▶ [Aim of the exercise] No pictures go in the copy; everything else in the records below must be output exactly.
**** Working data ****
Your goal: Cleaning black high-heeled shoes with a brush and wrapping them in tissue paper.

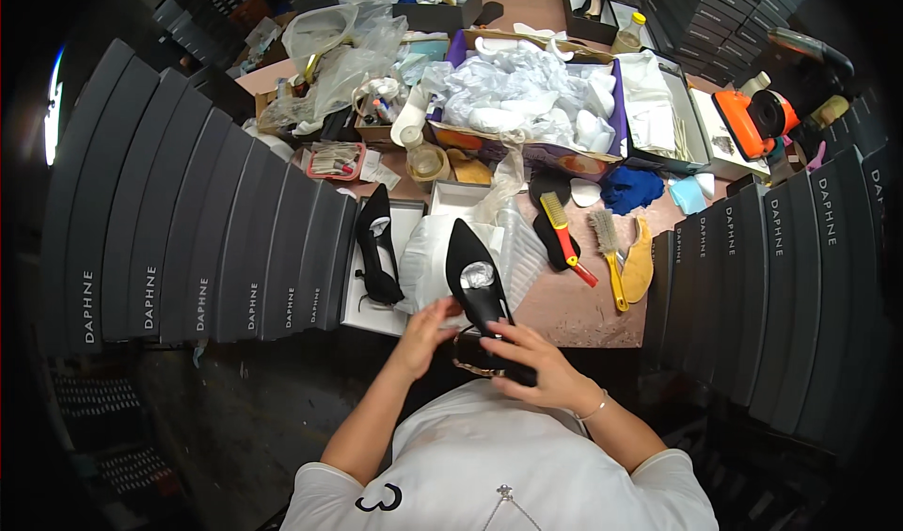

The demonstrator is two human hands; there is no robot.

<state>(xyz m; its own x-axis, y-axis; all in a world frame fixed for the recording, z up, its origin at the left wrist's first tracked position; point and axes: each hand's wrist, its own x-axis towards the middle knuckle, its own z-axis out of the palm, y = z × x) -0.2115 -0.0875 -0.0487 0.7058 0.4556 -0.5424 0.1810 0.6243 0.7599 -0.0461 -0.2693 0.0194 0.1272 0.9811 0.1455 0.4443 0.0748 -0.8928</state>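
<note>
A black pointed high-heeled shoe (462, 249) is in front of me, toe pointing away, with silvery-white crumpled stuffing inside. My right hand (538, 364) grips it around the heel end, over a dark strap. My left hand (423, 338) is at the shoe's left side, fingers apart; whether the fingertips touch it I cannot tell. Just ahead, a matching black shoe (376, 258) lies in an open white-lined shoe box (408, 221). White wrapping paper (428, 258) spreads from this box to beneath the shoe in my hand.
Stacked dark grey shoe boxes rise at left (179, 239) and right (790, 277). On the tabletop (583, 319) lie a red-and-yellow brush (567, 237) and a yellow-handled brush (609, 258). Behind stands a purple box (616, 122) of crumpled paper; an orange device (743, 122) sits farther right.
</note>
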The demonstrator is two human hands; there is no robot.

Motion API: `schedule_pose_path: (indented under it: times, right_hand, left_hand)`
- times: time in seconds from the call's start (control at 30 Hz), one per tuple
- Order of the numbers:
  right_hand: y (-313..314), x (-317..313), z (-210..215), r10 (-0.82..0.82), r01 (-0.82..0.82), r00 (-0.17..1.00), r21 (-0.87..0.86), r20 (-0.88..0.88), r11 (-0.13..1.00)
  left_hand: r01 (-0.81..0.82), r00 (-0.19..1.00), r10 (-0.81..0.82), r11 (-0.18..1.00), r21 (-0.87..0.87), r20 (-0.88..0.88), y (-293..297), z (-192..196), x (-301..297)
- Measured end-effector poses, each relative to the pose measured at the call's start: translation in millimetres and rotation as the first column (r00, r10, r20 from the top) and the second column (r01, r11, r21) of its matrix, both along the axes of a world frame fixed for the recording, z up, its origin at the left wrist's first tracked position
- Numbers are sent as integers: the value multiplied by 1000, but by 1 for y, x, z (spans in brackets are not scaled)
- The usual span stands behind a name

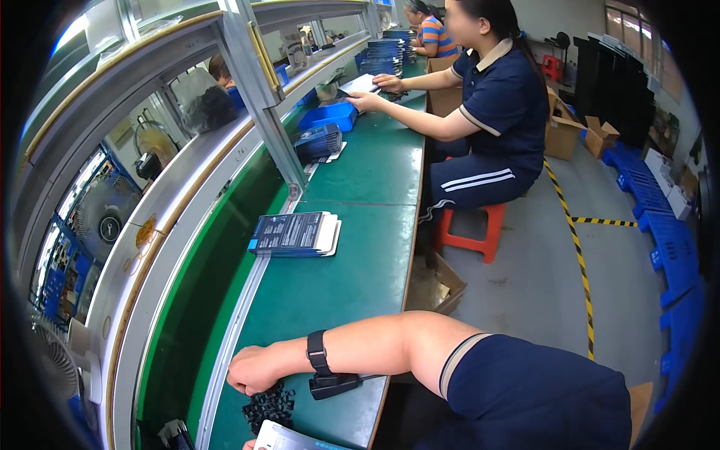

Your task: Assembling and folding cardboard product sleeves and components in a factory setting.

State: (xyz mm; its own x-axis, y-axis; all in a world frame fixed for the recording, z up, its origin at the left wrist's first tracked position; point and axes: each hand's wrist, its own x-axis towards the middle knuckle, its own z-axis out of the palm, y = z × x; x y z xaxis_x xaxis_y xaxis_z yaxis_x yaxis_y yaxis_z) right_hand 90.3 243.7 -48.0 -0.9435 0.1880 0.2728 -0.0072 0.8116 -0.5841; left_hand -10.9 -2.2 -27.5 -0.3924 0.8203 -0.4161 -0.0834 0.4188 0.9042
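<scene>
My right hand (253,370) reaches over the table's far edge with its fingers curled together. Right below it lies a heap of small black parts (270,409). Whatever the fingertips pinch is hidden. A black strap with a small black device (334,385) is on that wrist. At the bottom edge, a sliver of my left hand (249,445) shows against a white flat box (289,438), gripping its side; most of this hand is cut off by the picture's edge.
Stacked flat dark boxes (294,232) lie further along the green table (360,180). Beyond them are a blue bin (330,116) and a seated co-worker (502,90) handling a white item. A metal post (262,97) and a green belt (202,300) border the left side.
</scene>
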Motion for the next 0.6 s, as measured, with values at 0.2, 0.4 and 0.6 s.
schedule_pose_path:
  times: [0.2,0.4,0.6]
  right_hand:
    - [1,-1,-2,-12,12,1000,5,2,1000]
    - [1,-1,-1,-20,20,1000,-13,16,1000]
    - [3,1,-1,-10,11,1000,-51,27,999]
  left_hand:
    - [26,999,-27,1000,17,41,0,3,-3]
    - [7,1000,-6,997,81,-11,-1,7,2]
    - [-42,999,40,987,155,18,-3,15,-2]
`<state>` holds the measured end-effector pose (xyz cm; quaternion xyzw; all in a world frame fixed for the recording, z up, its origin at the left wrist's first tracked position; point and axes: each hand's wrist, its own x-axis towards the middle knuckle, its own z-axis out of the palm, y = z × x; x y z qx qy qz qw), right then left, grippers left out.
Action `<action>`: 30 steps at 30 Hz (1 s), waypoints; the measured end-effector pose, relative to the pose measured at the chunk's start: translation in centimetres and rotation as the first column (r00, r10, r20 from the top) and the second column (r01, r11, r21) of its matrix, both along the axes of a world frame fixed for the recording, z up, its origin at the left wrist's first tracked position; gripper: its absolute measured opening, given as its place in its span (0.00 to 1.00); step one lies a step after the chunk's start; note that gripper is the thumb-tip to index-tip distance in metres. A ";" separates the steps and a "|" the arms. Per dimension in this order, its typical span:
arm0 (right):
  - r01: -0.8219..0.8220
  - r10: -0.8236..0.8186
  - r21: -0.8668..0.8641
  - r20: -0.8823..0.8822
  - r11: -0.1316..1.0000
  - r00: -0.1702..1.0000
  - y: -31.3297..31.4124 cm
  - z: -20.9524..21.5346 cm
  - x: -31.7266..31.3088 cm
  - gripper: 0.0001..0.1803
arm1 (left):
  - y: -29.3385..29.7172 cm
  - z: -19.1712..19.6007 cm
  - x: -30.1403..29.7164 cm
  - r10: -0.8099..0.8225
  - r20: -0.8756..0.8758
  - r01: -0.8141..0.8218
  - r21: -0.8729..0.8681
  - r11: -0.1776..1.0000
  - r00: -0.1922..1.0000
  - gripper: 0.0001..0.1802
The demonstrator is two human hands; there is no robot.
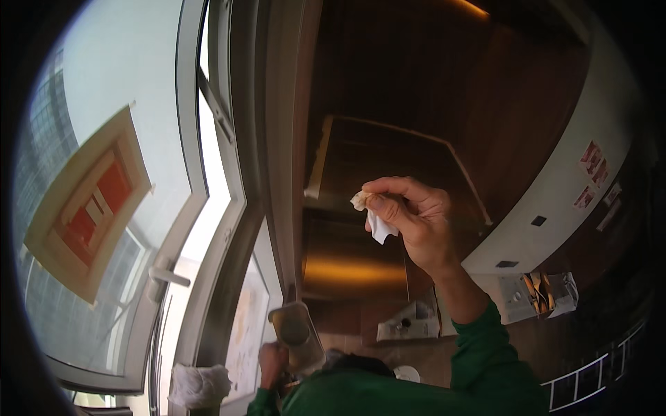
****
▶ [Response]
Your goal: Cleaning black high-heeled shoes with a brush and wrapping them in tissue paper.


The demonstrator is two human hands; there is no robot.

<state>(xyz m; its own x-axis, y-axis; all in a world frame fixed for the recording, z up, its origin at the left wrist's first tracked position; point and axes: each hand's wrist, its own x-axis towards the middle knuckle, its own z-axis out of the palm, y = z × x) -0.2115 -0.0875 -0.0487 0.7058 0.4556 -0.5424 0.1810 0.6243 0.7599 -0.0461 -0.2693 0.0194 0.1272 0.9811 0.1455 0.4443 0.0748 -0.8928</state>
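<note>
A black pointed high-heeled shoe (462, 249) is in front of me, toe pointing away, with silvery-white crumpled stuffing inside. My right hand (538, 364) grips it around the heel end, over a dark strap. My left hand (423, 338) is at the shoe's left side, fingers apart; whether the fingertips touch it I cannot tell. Just ahead, a matching black shoe (376, 258) lies in an open white-lined shoe box (408, 221). White wrapping paper (428, 258) spreads from this box to beneath the shoe in my hand.
Stacked dark grey shoe boxes rise at left (179, 239) and right (790, 277). On the tabletop (583, 319) lie a red-and-yellow brush (567, 237) and a yellow-handled brush (609, 258). Behind stands a purple box (616, 122) of crumpled paper; an orange device (743, 122) sits farther right.
</note>
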The demonstrator is two human hands; there is no robot.

Motion API: `schedule_pose_path: (indented under it: times, right_hand, left_hand)`
- times: time in seconds from the call's start (control at 30 Hz), one per tuple
- Order of the numbers:
  right_hand: y (-313..314), x (-317..313), z (-210..215), r10 (-0.82..0.82), r01 (-0.82..0.82), r00 (-0.17..1.00), r21 (-0.87..0.86), r20 (-0.88..0.88), r11 (-0.13..1.00)
  left_hand: r01 (-0.81..0.82), r00 (-0.19..1.00), r10 (-0.81..0.82), r11 (-0.18..1.00), r21 (-0.87..0.87), r20 (-0.88..0.88), y (-293..297), z (-192..196), x (-301..297)
- Measured end-effector poses, each relative to the pose measured at the call's start: translation in millimetres and rotation as the first column (r00, r10, r20 from the top) and the second column (r01, r11, r21) of its matrix, both along the axes of a world frame fixed for the recording, z up, its origin at the left wrist's first tracked position
- Numbers are sent as integers: the value multiplied by 1000, but by 1 for y, x, z (spans in brackets are not scaled)
- The usual span stands behind a name


Your task: Assembling and folding cardboard product sleeves and components in a factory setting.

State: (xyz mm; its own x-axis, y-axis; all in a world frame fixed for the recording, z up, its origin at the left wrist's first tracked position; point and axes: each hand's wrist, its own x-axis towards the middle knuckle, its own z-axis out of the palm, y = z × x; x y z xaxis_x xaxis_y xaxis_z yaxis_x yaxis_y yaxis_z) right_hand 90.3 243.7 -48.0 -0.9435 0.1880 0.2728 -0.0072 0.8116 -0.5841; left_hand -10.9 -2.2 -27.5 -0.3924 0.8203 -0.4161 -0.0834 0.4188 0.9042
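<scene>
My right hand (253,370) reaches over the table's far edge with its fingers curled together. Right below it lies a heap of small black parts (270,409). Whatever the fingertips pinch is hidden. A black strap with a small black device (334,385) is on that wrist. At the bottom edge, a sliver of my left hand (249,445) shows against a white flat box (289,438), gripping its side; most of this hand is cut off by the picture's edge.
Stacked flat dark boxes (294,232) lie further along the green table (360,180). Beyond them are a blue bin (330,116) and a seated co-worker (502,90) handling a white item. A metal post (262,97) and a green belt (202,300) border the left side.
</scene>
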Motion for the next 0.6 s, as measured, with values at 0.2, 0.4 and 0.6 s.
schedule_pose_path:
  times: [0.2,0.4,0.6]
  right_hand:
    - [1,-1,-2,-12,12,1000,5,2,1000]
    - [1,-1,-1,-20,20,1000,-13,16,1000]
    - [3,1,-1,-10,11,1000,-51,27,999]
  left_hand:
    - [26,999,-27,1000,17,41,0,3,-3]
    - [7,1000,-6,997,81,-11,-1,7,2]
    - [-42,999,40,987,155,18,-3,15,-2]
`<state>` holds the measured end-effector pose (xyz cm; quaternion xyzw; all in a world frame fixed for the recording, z up, its origin at the left wrist's first tracked position; point and axes: each hand's wrist, its own x-axis towards the middle knuckle, its own z-axis out of the palm, y = z × x; x y z qx qy qz qw), right then left, grippers left out.
Action `<action>`: 30 steps at 30 Hz (1 s), waypoints; the measured end-effector pose, relative to the pose measured at the chunk's start: translation in centimetres and rotation as the first column (r00, r10, r20 from the top) and the second column (r01, r11, r21) of its matrix, both along the axes of a world frame fixed for the recording, z up, its origin at the left wrist's first tracked position; gripper: its absolute measured opening, given as its place in its span (0.00 to 1.00); step one lies a step after the chunk's start; note that gripper is the thumb-tip to index-tip distance in metres. A ";" separates the steps and a "|" the arms. Per dimension in this order, its typical span:
arm0 (right):
  - r01: -0.8219..0.8220
  - r10: -0.8236..0.8186
  - r21: -0.8668..0.8641
  - r20: -0.8823..0.8822
  - r11: -0.1316..1.0000
  - r00: -0.1702..1.0000
  - y: -31.3297..31.4124 cm
  - z: -20.9524..21.5346 cm
  - x: -31.7266..31.3088 cm
  - gripper: 0.0001..0.1803
arm1 (left):
  - y: -29.3385..29.7172 cm
  - z: -19.1712..19.6007 cm
  - x: -30.1403..29.7164 cm
  - r10: -0.8099..0.8225
  - r20: -0.8756..0.8758
  - r01: -0.8141..0.8218
  - r21: -0.8729..0.8681
  - r11: -0.1776..1.0000
  - r00: -0.1922..1.0000
  - gripper: 0.0001..0.1802
The demonstrator is two human hands; there is no robot.

Nothing else remains to be done in this exercise.